Abstract

The mole fraction solubility of a poorly water soluble loop diuretic, furosemide, was determined in aqueous binary mixtures of ethanol, propylene glycol, and glycerol from 0% to 100% cosolvent concentrations at 25 degrees C. Solubility predictions based on the minimum number of experimental data points were performed using the commonly used accurate cosolvency models: the three-suffix excess free energy (3xEFE), the mixture response surface (MRS), the combined nearly ideal binary solvent/Redlich-Kister (CNIBS/R-K), and the general single model (GSM). This prediction method was tested using three sets of solubility data for furosemide generated in this study and 11 data sets collected from the literature.

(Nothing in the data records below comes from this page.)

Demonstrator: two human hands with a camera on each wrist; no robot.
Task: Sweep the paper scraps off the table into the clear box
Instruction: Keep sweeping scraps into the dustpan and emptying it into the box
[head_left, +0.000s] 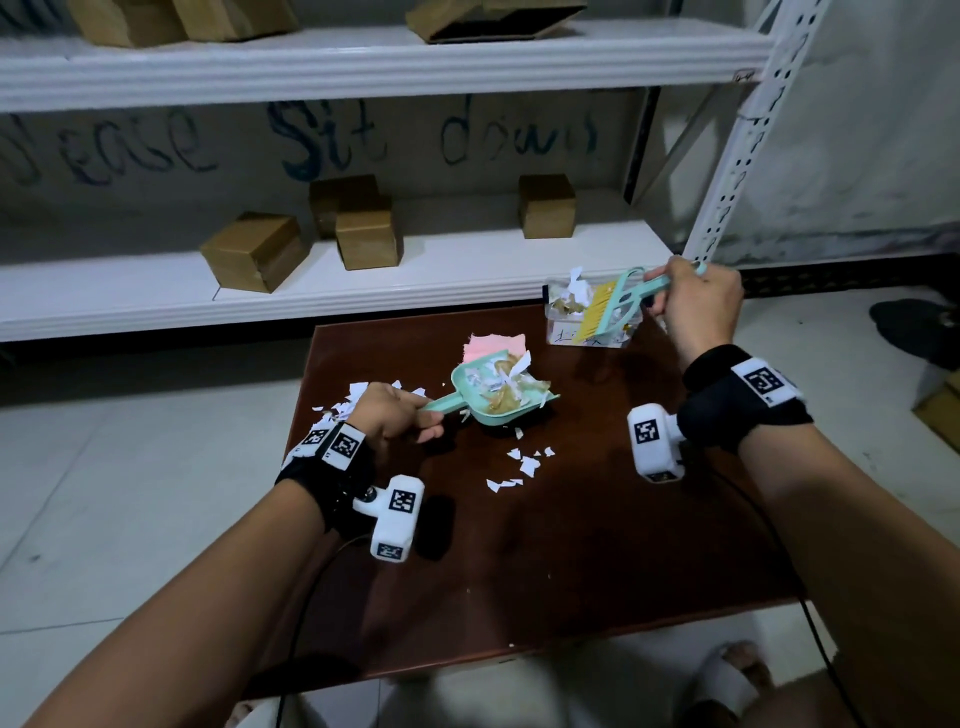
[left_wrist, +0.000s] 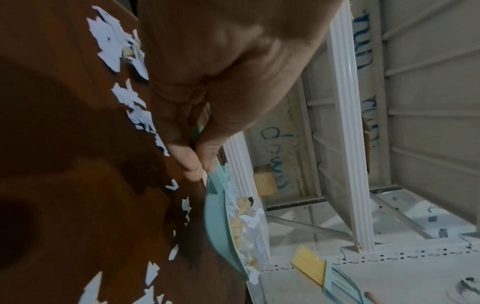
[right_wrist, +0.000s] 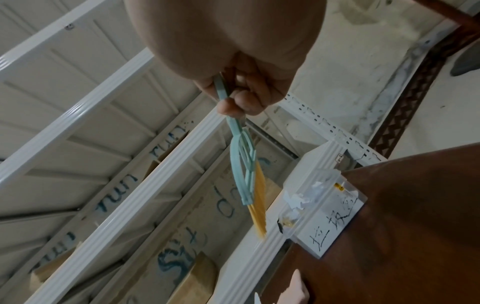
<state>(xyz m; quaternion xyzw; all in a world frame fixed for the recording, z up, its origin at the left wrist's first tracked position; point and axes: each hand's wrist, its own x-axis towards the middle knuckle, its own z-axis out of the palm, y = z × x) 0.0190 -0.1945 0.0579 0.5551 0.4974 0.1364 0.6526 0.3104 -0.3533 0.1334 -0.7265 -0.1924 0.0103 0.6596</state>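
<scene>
Dim, flat indoor light throughout. In the head view the dark brown wooden desk (head_left: 571, 545) carries soft shadows beneath the wrists and a faint sheen near 6 o'clock. Edges bow with wide-angle distortion. Both wrist views are soft and grainy, the palms at 12 o'clock blurred.

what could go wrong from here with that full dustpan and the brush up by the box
1. The dustpan in the left hand is heaped with scraps above its rim and still short of the clear box; tilting it on the way may spill them onto the table.
2. The right hand holds the brush right over the small box, so it may block the pour or knock the box, which sits near the table's far edge.
3. Loose scraps remain on the table and could be missed.
</scene>
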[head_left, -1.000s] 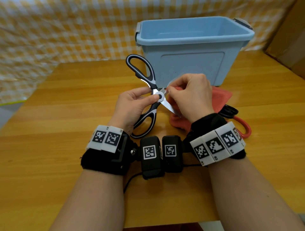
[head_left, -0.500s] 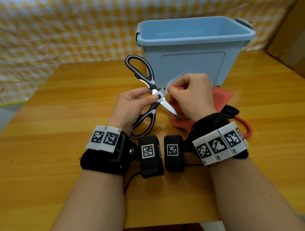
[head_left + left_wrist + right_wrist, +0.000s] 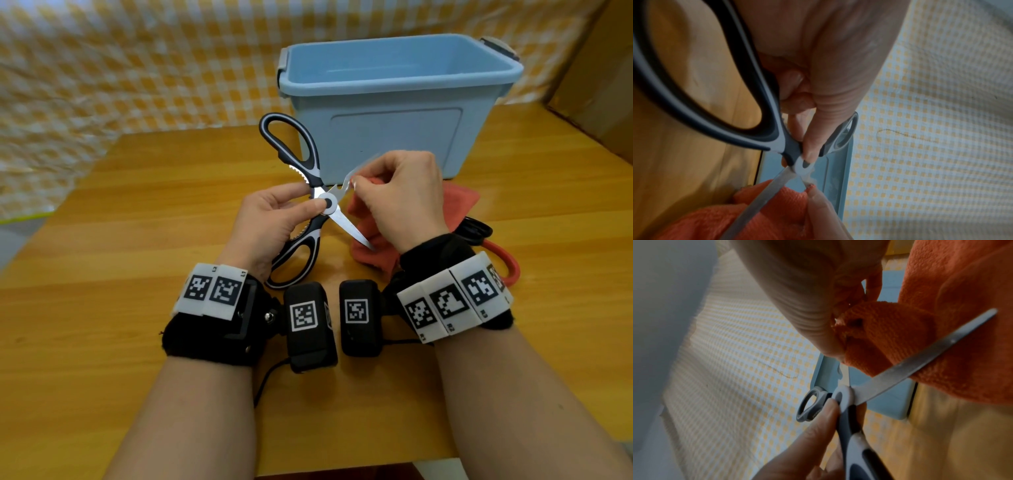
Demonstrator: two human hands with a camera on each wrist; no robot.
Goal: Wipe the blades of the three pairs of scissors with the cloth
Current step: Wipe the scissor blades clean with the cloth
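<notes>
Large black-and-white scissors are spread wide above the wooden table. My left hand pinches them at the pivot, thumb on the round hub. My right hand holds the orange cloth bunched in its fingers and pinches it round the upper blade close to the pivot. The lower blade points free across the cloth. Two more pairs of scissors lie behind my right wrist, one with black handles, one with a red handle; their blades are hidden.
A light blue plastic bin stands just behind the hands, open at the top. A yellow checked cloth hangs behind the table. A cardboard box sits at the far right.
The right hand has slid with the cloth a little along the upper blade, showing more of it. The left hand keeps its hold at the pivot and the scissors stay spread.
</notes>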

The average percentage deviations (APDs) were 8.4 +/- 3.8, 13.6 +/- 7.3, 7.4 +/- 2.8, and 7.6 +/- 2.9, respectively, for 3xEFE, MRS, CNIBS/R-K, and GSM models. Using 3xEFE, CNIBS/R-K, and GSM models, which are theoretically related, a mean predicted solubility (MPS) approach was also proposed. The APD for this method was 7.3 +/- 2.3. The mean differences between MRS and the others were statistically significant (p < .001). The results showed that one can employ solubility prediction based on a minimum of five experimental data points, and the expected APD is less than 10%.